Vi ricordate Antonio Langella? Soprattutto con la maglia del Cagliari, dal 2002 al 2007, dimostrò di essere uno dei migliori esterni della nostra Serie A all'epoca.
Si è ritirato nel 2011, e nel corso di un'intervista a 'Centotrentuno.com' ha raccontato parecchi aneddoti della sua carriera. Si parte dal rapporto con Giampiero Ventura, le sue non sono certo parole dolci.

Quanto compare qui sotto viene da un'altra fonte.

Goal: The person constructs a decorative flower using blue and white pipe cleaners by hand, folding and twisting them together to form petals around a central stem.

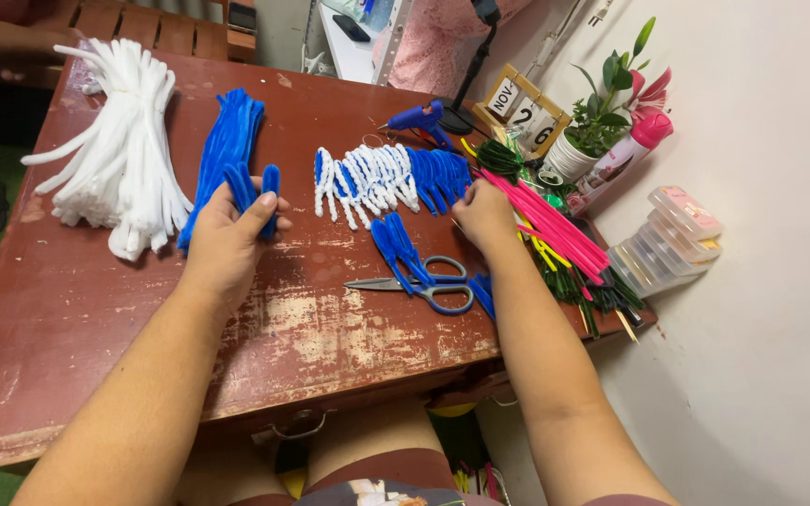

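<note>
Left hand (pixel 230 230) closed around a few short blue pipe cleaner pieces (pixel 253 190), thumb pressed across the front of them, rounded ends sticking up above the fingers. Just beyond that hand, touching the held pieces from behind, a long bundle of blue pipe cleaners (pixel 227 141) lying on the worn red table (pixel 67 309). Farther out on the same hand's outer side, a thick bundle of white pipe cleaners (pixel 124 150). Right hand (pixel 483 214) palm down, fingers curled and reaching into the far end of a row of folded blue and white loops (pixel 382 178); fingertips hidden behind the knuckles, so grip impossible to tell, whether pinching a loop or only touching one. Near this hand on its inner side, a small cluster of bent blue pieces (pixel 394 245), and just below those, blue-handled scissors (pixel 414 283) lying flat beside the wrist, blades shut and pointing toward the left arm. On the outer side of the right hand, touching or nearly so, a sheaf of pink pipe cleaners (pixel 546 225) over green and yellow ones. Beyond the fingertips, a blue glue gun (pixel 419 119). Farther out toward the wall, a potted plant (pixel 602 122), a pink-capped spray bottle (pixel 625 155) and a stack of clear plastic boxes (pixel 667 239).
</note>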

"Io sono uno che dice le cose in faccia, se devo dirti 'coglione' te lo dico in faccia e finisce lì. Ventura è l'opposto, non sopportava questo mio modo di essere. Quando mi doveva dire qualcosa, me lo mandava a dire attraverso altri. È un bravo allenatore, nulla da dire, ma per come si è comportato con me, come uomo vale zero. E credo che lo abbia dimostrato anche quando ha portato la Nazionale per la prima volta dopo tanti anni a non andare ai Mondiali. Quando mi richiamò per giocare a Bari non volevo crederci. Comunque ci siamo parlati e sembrava che le vecchie ruggini fossero messe da parte. Invece fu peggio che a Cagliari".
Da Ventura si passa alla Nazionale: con la maglia azzurra mise insieme tre presenze, ma ci fu un episodio nella sua carriera che secondo lui lo portò a non partecipare ai Mondiali del 2010.

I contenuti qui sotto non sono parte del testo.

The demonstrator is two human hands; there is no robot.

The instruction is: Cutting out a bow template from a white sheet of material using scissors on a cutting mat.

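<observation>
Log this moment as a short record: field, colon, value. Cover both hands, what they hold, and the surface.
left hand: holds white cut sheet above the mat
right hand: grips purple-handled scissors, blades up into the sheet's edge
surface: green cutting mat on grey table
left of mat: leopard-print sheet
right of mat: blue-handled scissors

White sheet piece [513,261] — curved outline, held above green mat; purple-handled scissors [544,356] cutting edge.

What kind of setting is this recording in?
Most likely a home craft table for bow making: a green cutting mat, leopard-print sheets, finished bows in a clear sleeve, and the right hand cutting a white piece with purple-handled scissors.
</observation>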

"In Nazionale ho esordito a Cagliari nel giorno in cui fu ritirata la maglia di Gigi Riva, fu davvero emozionante. La seconda partita la giocai contro l'Ecuador nella tournée negli Stati Uniti a New York. Mi procurai anche un rigore e volevo batterlo, ma Cristiano Lucarelli mi tolse il pallone dalle mani. Poi lo sbagliò... Io gli avevo offerto anche l'assist. Poi arrivò Giampaolo che voleva farmi giocare a destra e non mi trovavo, e persi la possibilità di andare al Mondiale 2010".
Infine Langella fa due nomi: il giocatore in cui si rivede di più adesso e l'avversario più difficile mai affrontato.
"Il calcio rispetto ai miei tempi è cambiato, ma se devo dire un giocatore che mi assomiglia, lo dicevo un po' di tempo fa con i miei amici, è Theo Hernández del Milan. Mi rivedo in lui, nella corsa, nel tiro, nel modo di calciare. L'avversario più difficile che ho affrontato era Stam. Era grosso ma anche molto veloce, davvero impressionante, difficilmente riuscivi a saltarlo".